▼
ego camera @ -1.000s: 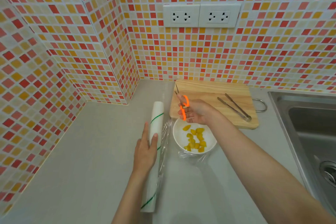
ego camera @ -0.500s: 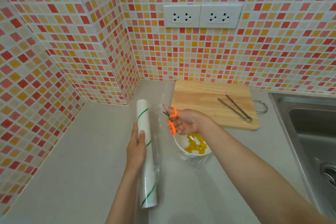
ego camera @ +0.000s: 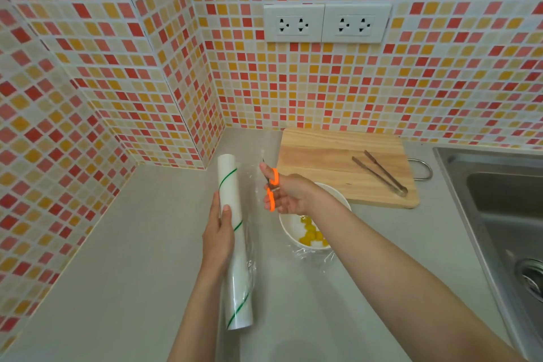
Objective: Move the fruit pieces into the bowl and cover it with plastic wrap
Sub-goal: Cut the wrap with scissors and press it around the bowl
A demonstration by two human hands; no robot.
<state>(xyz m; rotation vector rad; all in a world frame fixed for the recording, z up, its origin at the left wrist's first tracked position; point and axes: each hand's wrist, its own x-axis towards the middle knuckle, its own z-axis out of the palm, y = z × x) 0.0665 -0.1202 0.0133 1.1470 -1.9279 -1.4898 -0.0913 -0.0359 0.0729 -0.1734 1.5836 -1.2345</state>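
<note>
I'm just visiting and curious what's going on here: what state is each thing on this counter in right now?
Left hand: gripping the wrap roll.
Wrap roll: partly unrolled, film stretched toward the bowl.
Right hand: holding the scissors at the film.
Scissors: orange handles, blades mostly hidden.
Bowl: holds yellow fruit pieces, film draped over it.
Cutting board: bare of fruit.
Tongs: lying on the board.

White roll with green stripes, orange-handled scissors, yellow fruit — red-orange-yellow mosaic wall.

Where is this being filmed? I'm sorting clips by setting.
Most likely a home kitchen counter: a steel sink at the right, a wooden cutting board with tongs, and a mosaic-tiled wall with outlets.
</note>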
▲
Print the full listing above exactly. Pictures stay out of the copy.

• _Answer area_
ego camera @ -1.000s: 
ego camera @ -0.500s: 
ego camera @ +0.000s: 
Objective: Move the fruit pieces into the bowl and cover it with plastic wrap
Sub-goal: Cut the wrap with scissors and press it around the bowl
A demonstration by two human hands; no robot.
<state>(xyz m; rotation vector rad; all in a world frame fixed for the recording, z up, its origin at the left wrist's first tracked position; point and axes: each hand's wrist, its own x-axis towards the middle knuckle, its own z-axis out of the palm, y = z × x) 0.0665 -0.1202 0.0133 1.1470 -1.9279 -1.4898 -0.0913 -0.0359 0.0729 -0.1734 1.5836 -1.2345</state>
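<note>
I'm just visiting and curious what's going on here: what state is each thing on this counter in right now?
Left hand: gripping the wrap roll.
Wrap roll: partly unrolled, film stretched toward the bowl.
Right hand: holding the scissors at the film.
Scissors: orange handles, blades mostly hidden.
Bowl: holds yellow fruit pieces, film draped over it.
Cutting board: bare of fruit.
Tongs: lying on the board.

White roll with green stripes, orange-handled scissors, yellow fruit — red-orange-yellow mosaic wall.

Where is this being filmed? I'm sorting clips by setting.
Most likely a home kitchen counter: a steel sink at the right, a wooden cutting board with tongs, and a mosaic-tiled wall with outlets.
</note>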

The exercise ends with this answer.